#### Task data
-*-

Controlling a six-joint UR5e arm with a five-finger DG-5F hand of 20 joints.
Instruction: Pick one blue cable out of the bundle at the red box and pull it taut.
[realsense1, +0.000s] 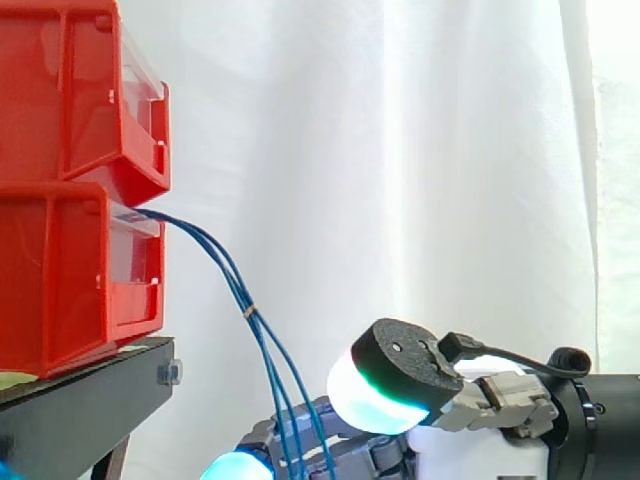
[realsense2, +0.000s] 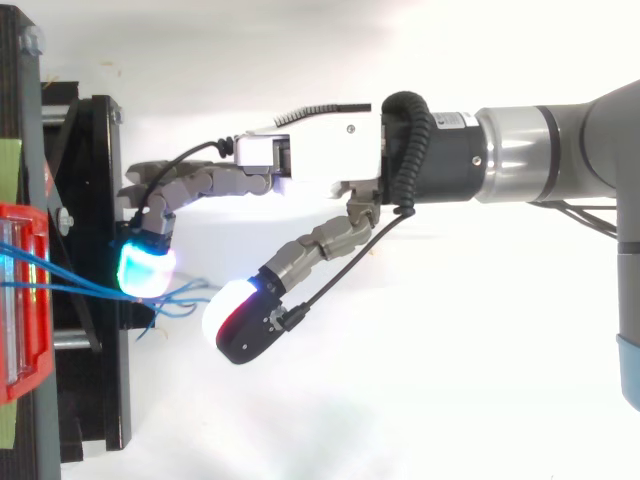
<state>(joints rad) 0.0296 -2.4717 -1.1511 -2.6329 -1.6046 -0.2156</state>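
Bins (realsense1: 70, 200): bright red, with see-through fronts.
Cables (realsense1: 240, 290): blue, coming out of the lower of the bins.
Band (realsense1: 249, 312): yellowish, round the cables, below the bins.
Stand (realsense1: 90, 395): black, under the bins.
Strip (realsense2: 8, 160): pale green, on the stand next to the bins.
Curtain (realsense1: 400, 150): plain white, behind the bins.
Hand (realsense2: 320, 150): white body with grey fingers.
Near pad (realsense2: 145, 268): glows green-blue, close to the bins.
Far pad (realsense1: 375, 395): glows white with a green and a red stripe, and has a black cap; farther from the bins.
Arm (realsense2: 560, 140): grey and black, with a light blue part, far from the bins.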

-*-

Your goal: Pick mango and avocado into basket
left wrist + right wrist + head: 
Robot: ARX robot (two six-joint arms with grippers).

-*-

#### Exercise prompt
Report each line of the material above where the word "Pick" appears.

#### Output of the task
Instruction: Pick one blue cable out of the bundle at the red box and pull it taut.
Your goal: Pick mango and avocado into basket

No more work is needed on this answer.